Collected data entries:

══════════════════════════════

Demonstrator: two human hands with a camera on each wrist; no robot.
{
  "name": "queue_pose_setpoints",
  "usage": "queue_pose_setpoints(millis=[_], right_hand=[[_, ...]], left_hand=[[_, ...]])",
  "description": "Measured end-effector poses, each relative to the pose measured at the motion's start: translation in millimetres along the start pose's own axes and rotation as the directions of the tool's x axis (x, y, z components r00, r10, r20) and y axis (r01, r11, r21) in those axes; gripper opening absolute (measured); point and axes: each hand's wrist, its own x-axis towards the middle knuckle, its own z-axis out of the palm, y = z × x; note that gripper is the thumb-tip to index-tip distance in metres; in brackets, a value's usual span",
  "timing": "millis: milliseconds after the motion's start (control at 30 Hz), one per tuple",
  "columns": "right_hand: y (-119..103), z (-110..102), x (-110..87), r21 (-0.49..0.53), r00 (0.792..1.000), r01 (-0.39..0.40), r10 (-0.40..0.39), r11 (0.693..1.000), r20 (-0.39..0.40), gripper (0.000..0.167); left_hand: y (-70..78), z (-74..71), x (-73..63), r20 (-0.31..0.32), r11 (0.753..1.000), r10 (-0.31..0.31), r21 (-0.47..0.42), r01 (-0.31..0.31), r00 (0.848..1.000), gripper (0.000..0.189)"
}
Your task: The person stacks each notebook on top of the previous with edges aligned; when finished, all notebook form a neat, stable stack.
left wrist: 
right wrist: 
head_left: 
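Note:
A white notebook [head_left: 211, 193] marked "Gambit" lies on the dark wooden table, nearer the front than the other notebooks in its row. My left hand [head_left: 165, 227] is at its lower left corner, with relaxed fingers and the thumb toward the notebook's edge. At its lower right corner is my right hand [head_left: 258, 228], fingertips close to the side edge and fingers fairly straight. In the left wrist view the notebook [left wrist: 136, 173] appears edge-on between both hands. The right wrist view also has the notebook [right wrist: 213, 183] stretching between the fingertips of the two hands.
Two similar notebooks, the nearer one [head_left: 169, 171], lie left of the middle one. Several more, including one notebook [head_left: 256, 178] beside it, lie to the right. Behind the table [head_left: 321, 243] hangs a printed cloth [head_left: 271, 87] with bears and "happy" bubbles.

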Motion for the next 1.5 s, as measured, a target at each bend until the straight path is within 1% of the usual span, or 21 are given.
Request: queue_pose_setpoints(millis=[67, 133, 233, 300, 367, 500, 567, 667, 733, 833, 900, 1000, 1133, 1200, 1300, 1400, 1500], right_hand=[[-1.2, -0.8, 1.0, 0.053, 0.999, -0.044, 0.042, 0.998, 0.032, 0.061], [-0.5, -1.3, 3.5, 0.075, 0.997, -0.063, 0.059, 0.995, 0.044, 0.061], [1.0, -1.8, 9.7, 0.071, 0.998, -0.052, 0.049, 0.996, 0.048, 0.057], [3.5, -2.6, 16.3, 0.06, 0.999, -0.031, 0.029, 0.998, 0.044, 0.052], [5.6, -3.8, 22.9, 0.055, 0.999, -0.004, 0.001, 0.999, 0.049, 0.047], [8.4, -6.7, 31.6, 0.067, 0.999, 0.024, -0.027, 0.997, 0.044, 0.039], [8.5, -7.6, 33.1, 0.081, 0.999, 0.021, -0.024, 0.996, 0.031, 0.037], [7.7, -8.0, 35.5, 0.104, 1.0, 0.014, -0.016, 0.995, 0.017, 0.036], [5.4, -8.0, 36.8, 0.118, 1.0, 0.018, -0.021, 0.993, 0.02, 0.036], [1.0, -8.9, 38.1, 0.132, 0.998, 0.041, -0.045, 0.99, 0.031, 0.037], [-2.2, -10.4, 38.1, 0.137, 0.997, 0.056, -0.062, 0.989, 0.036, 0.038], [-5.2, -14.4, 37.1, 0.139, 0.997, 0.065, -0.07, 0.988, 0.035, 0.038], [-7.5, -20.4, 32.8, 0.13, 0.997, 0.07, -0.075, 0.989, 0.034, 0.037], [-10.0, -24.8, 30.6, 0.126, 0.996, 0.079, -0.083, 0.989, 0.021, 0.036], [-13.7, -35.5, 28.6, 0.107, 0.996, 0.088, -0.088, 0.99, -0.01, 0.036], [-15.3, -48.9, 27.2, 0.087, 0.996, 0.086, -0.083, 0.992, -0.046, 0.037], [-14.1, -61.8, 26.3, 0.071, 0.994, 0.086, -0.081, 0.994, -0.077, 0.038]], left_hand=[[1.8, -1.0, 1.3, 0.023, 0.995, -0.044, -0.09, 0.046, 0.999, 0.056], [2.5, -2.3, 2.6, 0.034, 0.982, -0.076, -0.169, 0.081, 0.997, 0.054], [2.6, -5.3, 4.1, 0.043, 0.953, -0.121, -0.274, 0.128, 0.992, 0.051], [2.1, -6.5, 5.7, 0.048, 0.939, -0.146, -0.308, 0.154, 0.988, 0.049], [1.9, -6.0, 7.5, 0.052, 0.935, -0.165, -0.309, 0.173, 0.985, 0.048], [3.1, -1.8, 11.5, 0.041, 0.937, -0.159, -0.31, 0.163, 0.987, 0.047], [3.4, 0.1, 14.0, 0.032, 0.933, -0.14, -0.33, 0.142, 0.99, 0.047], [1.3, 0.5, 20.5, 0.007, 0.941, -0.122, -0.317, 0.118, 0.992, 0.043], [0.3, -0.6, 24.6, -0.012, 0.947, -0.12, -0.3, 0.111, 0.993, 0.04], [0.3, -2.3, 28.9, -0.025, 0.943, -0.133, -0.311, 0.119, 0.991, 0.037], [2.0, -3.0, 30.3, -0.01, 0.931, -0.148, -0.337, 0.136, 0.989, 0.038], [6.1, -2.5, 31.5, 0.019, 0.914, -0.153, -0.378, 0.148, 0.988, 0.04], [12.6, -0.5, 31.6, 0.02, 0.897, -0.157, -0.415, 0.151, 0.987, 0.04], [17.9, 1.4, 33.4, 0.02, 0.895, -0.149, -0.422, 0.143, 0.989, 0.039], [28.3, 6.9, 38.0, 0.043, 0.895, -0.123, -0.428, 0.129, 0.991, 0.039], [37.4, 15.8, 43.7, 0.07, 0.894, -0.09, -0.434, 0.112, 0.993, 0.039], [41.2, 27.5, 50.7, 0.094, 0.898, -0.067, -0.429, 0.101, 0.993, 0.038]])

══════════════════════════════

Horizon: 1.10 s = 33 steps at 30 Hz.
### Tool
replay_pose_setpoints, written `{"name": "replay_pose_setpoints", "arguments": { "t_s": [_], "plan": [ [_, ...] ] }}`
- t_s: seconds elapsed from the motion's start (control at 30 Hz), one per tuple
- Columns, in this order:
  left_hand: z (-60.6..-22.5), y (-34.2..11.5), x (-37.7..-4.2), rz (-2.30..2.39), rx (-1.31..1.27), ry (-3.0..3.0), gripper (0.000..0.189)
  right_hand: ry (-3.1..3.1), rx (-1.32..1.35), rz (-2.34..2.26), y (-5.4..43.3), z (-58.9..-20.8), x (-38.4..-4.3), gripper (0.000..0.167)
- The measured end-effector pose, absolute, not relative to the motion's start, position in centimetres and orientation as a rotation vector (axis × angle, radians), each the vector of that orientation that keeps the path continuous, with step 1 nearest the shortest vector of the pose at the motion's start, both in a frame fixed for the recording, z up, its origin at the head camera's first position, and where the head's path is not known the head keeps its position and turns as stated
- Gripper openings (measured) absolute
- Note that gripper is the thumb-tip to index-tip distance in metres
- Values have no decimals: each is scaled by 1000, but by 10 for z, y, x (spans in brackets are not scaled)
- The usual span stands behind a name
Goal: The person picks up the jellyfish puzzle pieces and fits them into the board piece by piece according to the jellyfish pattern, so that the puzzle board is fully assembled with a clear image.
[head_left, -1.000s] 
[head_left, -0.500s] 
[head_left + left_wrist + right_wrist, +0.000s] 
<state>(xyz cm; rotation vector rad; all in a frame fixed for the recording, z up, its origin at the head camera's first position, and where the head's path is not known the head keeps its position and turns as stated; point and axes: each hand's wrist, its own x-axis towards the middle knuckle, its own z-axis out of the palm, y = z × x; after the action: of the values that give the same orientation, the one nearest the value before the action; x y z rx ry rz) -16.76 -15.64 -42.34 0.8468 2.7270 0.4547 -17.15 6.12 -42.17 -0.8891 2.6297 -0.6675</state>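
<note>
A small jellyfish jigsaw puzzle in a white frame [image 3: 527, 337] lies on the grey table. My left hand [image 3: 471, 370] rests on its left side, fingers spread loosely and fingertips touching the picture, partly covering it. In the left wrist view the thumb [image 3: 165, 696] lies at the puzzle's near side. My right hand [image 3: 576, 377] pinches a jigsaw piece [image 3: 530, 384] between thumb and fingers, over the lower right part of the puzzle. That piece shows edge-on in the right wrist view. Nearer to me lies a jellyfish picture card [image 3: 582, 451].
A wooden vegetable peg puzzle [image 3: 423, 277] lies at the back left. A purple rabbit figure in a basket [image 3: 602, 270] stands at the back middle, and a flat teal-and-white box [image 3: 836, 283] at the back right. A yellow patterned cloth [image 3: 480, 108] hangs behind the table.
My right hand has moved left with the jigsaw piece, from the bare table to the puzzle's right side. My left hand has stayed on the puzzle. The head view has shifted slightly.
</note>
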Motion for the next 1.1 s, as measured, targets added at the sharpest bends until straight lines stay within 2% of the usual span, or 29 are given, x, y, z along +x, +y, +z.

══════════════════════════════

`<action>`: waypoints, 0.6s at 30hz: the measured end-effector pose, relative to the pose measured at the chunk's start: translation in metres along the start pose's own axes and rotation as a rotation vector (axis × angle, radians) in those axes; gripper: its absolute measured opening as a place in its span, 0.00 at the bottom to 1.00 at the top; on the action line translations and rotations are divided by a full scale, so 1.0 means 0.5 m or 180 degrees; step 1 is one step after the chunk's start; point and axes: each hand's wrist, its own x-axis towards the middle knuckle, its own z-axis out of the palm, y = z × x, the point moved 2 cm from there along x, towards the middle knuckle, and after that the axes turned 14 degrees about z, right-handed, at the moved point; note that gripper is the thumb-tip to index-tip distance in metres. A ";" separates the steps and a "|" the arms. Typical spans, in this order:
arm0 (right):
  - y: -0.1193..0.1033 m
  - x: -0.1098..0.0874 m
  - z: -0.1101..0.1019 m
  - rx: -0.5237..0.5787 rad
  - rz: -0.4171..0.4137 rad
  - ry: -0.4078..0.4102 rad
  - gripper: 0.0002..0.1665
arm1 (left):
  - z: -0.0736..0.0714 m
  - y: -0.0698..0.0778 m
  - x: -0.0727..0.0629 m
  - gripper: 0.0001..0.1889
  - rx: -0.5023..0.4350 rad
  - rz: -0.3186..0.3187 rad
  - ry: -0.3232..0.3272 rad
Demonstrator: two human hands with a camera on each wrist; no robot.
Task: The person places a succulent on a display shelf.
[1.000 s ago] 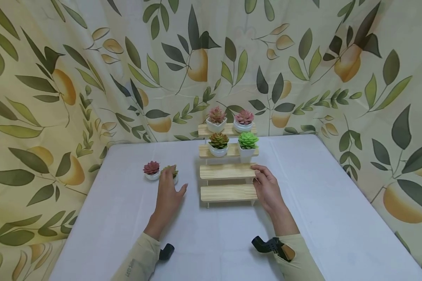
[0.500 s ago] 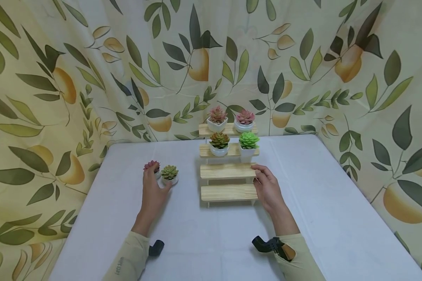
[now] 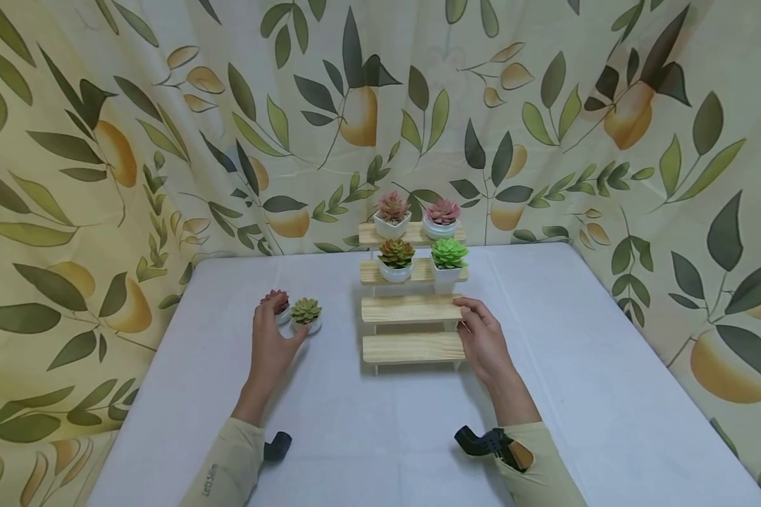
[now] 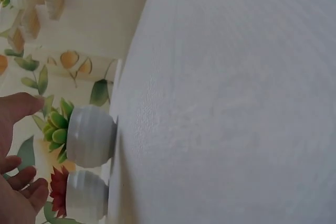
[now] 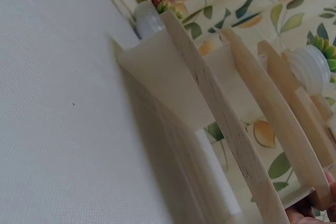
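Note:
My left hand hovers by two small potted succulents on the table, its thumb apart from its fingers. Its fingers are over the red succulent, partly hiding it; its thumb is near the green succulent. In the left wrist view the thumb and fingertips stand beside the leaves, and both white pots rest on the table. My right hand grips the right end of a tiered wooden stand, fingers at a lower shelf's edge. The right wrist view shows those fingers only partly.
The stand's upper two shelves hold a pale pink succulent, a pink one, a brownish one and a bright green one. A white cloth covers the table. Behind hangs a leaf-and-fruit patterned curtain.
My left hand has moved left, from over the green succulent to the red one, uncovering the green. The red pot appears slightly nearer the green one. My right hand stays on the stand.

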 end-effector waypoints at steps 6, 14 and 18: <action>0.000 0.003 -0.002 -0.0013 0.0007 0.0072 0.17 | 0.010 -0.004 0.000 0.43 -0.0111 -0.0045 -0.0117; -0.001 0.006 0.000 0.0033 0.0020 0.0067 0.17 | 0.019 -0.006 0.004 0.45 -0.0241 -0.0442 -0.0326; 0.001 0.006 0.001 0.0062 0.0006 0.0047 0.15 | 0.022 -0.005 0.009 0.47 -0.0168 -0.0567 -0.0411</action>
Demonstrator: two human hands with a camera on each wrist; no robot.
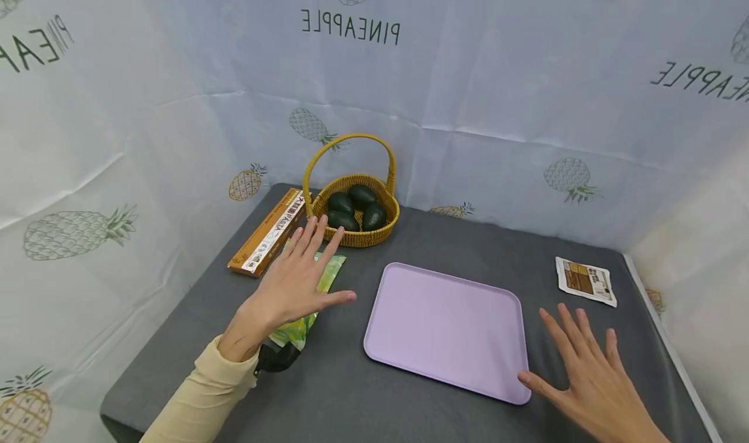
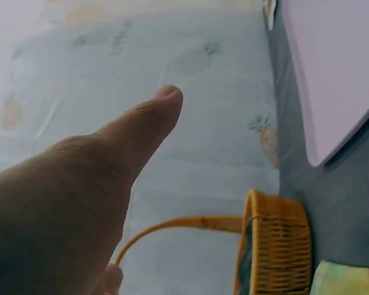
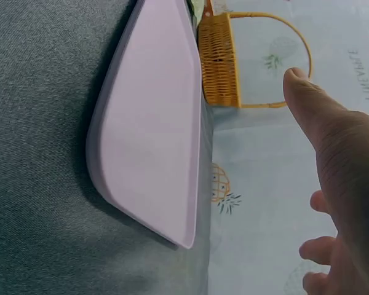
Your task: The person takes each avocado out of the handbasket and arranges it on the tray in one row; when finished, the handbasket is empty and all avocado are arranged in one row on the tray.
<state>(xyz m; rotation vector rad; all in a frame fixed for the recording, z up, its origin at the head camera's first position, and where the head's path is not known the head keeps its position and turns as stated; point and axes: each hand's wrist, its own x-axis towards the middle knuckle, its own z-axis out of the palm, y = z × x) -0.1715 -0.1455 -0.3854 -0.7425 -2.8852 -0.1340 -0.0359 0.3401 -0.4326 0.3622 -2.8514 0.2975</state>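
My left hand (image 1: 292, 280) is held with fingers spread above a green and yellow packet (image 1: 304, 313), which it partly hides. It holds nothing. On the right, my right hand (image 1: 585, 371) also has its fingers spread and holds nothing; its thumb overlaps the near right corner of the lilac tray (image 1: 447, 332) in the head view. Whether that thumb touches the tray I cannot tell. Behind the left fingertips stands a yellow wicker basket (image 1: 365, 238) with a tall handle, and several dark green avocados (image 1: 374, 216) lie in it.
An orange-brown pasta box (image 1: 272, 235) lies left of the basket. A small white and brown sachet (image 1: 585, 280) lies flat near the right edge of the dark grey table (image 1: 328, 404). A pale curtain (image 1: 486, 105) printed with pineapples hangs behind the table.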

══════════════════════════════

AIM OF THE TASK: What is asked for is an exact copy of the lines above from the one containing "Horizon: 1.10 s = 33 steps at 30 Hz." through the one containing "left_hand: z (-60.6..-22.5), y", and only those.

TASK RESULT:
Horizon: 1.10 s = 33 steps at 30 Hz.
### Tool
replay_pose_setpoints, written `{"name": "replay_pose_setpoints", "arguments": { "t_s": [_], "plan": [ [_, ...] ] }}`
- t_s: seconds elapsed from the motion's start (control at 30 Hz), one per tuple
- Columns, in this order:
  left_hand: z (-60.6..-22.5), y (-34.2..11.5), x (-37.7..-4.2), rz (-2.30..2.39), rx (-1.31..1.27), ry (-3.0..3.0), gripper (0.000..0.189)

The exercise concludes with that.